Flag Description Default
-f FILE Input graph file Required
-s Graph is symmetric (undirected) Off
-o N Reordering algorithm (0-17) 0
-n N Number of trials 16
-i N Max iterations 20
-t VAL Convergence tolerance 1e-4
-g N Generate RMAT graph (2^N vertices) -

Output Explained

Generate Time:       0.02229    # Time to generate/load graph
Build Time:          0.01802    # Time to build CSR structure
Trial Time:          0.00175    # Time for one PageRank execution
Average Time:        0.00175    # Average over all trials

Why Reordering Helps

PageRank iterates over all vertices multiple times.

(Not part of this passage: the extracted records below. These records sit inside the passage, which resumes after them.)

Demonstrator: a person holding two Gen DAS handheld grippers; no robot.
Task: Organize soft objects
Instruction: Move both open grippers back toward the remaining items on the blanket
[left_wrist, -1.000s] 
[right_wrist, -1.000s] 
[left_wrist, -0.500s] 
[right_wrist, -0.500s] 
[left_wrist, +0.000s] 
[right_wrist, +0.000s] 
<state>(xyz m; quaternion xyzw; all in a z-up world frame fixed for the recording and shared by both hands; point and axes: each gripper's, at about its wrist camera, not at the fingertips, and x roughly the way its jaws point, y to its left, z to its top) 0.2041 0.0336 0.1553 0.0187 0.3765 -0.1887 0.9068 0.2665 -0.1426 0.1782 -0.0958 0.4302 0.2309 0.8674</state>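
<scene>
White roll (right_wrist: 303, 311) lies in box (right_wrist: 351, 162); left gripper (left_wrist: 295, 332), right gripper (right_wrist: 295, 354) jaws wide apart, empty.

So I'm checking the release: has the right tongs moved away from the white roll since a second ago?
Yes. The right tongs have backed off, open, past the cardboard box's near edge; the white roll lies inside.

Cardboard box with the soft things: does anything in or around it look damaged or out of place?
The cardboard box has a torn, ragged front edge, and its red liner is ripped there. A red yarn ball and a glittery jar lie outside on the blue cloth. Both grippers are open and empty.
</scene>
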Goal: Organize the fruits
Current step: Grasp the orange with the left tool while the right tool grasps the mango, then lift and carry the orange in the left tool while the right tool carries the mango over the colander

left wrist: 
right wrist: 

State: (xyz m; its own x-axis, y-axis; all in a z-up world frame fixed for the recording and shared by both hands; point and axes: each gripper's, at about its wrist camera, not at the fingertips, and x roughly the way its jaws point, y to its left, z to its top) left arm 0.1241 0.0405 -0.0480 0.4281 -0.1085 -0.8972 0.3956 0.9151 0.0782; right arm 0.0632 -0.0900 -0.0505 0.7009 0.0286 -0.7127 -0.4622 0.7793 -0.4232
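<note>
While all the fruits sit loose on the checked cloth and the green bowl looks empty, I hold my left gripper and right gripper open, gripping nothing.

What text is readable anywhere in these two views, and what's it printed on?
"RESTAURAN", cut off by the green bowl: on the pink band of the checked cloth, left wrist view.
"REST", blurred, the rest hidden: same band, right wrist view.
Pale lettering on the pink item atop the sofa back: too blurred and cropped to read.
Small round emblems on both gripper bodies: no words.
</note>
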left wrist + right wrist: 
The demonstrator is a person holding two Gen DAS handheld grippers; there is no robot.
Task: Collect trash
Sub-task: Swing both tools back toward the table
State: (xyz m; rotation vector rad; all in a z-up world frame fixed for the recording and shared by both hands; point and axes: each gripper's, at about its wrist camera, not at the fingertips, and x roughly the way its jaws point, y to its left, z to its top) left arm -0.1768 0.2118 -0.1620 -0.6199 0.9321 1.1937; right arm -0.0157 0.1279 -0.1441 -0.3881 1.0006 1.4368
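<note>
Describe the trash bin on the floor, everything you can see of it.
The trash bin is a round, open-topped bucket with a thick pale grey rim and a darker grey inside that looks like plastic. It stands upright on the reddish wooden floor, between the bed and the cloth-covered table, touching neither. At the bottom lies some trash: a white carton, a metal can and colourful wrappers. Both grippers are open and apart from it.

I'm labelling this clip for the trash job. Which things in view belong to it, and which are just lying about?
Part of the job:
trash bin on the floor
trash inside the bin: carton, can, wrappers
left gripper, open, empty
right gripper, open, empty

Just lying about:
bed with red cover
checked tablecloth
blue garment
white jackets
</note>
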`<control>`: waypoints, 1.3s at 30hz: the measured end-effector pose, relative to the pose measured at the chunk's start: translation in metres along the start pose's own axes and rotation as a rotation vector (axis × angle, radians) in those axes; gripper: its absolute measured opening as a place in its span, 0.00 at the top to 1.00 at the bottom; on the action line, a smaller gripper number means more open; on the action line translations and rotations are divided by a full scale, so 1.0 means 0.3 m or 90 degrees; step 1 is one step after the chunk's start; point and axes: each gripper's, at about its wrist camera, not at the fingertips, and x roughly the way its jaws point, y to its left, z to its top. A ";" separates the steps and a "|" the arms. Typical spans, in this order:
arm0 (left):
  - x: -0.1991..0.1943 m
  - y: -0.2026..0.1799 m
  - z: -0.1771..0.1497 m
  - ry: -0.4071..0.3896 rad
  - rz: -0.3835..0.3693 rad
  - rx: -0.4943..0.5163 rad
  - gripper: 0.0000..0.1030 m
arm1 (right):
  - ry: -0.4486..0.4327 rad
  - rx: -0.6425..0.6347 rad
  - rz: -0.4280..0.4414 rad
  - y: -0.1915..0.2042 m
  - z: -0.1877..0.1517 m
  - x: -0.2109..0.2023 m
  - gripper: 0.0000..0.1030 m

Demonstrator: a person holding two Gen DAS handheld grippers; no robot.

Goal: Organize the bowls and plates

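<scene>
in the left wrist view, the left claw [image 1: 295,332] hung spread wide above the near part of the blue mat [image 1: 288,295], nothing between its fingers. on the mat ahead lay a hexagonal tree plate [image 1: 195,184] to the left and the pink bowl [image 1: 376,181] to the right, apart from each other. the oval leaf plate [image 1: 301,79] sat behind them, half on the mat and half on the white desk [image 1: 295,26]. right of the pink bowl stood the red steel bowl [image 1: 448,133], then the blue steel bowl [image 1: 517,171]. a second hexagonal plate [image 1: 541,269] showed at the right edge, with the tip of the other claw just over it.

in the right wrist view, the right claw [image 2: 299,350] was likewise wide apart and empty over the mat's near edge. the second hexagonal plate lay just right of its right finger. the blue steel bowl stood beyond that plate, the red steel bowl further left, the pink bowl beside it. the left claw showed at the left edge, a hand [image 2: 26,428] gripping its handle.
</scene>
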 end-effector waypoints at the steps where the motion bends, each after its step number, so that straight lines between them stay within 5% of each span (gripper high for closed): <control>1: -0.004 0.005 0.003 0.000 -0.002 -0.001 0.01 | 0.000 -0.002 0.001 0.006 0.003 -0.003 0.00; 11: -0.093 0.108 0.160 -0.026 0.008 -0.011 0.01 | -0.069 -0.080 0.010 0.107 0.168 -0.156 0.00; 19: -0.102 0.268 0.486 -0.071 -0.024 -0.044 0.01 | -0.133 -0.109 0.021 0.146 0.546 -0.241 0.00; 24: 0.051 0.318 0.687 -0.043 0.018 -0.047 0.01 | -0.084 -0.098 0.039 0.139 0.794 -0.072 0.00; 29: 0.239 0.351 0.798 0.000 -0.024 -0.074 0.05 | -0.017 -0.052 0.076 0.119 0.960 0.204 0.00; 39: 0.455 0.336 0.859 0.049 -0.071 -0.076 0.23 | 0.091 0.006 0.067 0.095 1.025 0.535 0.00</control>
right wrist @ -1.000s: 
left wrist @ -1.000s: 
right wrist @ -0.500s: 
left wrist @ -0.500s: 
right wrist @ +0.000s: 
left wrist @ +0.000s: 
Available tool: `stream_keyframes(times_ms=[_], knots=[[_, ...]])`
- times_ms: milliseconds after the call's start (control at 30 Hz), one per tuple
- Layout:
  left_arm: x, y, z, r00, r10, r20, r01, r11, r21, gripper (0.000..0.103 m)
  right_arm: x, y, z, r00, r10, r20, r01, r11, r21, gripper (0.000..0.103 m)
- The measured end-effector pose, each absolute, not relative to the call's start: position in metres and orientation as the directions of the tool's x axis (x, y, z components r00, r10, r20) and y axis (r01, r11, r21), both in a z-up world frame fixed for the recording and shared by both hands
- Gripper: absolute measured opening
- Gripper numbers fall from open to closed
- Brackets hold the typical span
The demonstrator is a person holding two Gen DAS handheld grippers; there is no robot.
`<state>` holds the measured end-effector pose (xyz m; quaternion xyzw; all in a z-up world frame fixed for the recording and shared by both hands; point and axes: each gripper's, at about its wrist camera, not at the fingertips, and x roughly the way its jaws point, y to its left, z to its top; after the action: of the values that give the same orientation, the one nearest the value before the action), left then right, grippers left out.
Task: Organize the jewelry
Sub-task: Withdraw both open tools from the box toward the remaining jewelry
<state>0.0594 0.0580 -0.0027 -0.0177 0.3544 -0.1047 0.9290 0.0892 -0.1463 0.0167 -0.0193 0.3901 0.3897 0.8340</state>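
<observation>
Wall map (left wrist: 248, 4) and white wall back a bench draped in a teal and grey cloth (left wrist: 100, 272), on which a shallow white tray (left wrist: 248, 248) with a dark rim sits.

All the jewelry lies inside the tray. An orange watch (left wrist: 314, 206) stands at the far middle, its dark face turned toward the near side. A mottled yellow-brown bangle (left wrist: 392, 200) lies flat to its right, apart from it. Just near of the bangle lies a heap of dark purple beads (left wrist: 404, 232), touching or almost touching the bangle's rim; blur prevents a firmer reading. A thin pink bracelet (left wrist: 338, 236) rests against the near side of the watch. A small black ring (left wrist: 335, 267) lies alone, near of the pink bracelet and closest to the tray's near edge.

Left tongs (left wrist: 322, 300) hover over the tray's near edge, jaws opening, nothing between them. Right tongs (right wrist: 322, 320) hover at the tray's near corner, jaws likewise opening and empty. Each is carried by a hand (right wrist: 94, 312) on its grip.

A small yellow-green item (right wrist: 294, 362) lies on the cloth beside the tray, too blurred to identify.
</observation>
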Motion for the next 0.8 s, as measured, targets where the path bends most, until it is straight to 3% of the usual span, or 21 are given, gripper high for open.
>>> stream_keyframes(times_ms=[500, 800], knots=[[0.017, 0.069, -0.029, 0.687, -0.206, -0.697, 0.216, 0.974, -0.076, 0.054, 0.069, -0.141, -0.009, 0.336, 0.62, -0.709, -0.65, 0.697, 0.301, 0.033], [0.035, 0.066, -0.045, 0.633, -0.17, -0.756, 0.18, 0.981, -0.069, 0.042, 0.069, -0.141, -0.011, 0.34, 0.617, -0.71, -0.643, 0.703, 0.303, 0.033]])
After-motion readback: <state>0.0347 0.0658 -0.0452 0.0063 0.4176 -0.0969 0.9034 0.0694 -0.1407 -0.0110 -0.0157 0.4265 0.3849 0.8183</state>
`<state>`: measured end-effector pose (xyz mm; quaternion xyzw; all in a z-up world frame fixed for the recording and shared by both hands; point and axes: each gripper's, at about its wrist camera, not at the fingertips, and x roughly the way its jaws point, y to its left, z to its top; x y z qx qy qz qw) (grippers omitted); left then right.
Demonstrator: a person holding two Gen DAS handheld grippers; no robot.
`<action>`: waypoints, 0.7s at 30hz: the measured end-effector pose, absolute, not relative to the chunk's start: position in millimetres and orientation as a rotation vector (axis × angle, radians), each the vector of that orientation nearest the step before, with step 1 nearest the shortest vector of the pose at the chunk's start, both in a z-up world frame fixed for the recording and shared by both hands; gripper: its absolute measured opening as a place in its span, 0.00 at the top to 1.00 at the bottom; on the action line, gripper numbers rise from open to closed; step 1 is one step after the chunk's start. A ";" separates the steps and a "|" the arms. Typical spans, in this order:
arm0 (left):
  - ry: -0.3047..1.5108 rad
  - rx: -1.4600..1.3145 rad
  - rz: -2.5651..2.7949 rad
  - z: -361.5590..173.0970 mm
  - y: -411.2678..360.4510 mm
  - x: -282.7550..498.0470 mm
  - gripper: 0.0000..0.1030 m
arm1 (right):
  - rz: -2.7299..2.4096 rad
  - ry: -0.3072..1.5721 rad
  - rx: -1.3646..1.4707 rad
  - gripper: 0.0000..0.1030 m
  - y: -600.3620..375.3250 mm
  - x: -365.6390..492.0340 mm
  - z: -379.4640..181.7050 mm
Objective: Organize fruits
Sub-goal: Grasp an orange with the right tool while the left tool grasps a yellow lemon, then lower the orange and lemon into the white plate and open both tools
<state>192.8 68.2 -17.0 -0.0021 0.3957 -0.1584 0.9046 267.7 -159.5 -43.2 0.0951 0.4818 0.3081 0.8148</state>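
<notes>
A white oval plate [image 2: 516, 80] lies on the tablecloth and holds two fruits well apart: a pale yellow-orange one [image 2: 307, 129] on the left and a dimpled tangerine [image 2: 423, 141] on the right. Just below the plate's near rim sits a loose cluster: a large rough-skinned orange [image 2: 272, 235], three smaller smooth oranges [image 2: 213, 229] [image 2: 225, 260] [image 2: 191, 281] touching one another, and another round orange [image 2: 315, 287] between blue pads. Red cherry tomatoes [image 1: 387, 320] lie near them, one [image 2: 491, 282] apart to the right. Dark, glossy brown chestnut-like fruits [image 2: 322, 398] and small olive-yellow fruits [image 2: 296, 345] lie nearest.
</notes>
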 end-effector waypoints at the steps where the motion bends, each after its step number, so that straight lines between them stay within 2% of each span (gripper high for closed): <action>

Each iteration:

  1. Reads the current rank of each neighbor
  2. Accumulates contributions
  3. Writes new rank

With good ordering: Neighbors are in cache → fast reads With bad ordering: Neighbors scattered → cache misses → slow


Breadth-First Search (bfs)

What is BFS?

BFS explores a graph level by level, finding shortest paths (in terms of hops) from a source vertex to all other vertices.

Level 0: [source]
Level 1: [neighbors of source]
Level 2: [neighbors of level 1]
...

How to Run

# Basic usage (3 trials from random sources)
./bench/bin/bfs -f graph.el -s -o 0 -n 3

# More trials for stable timing
./bench/bin/bfs -f graph.el -s -o 17 -n 16

# BFS from specific source vertex
./bench/bin/bfs -f graph.el -s -o 12 -r 0 -n 3

# Generate synthetic graph
./bench/bin/bfs -g 18 -o 12 -n 5

Options

Flag Description Default
-f FILE Input graph file Required
-s Symmetrize graph (undirected) Off
-o N Reordering algorithm (0-17) 0
-n N Number of benchmark trials 16
-r N Starting source vertex Random

Direction-Optimizing BFS

GraphBrew implements direction-optimizing BFS which switches between:

  • Top-down: From frontier to neighbors (when frontier is small)
  • Bottom-up: Check all unvisited if they connect to frontier (when frontier is large)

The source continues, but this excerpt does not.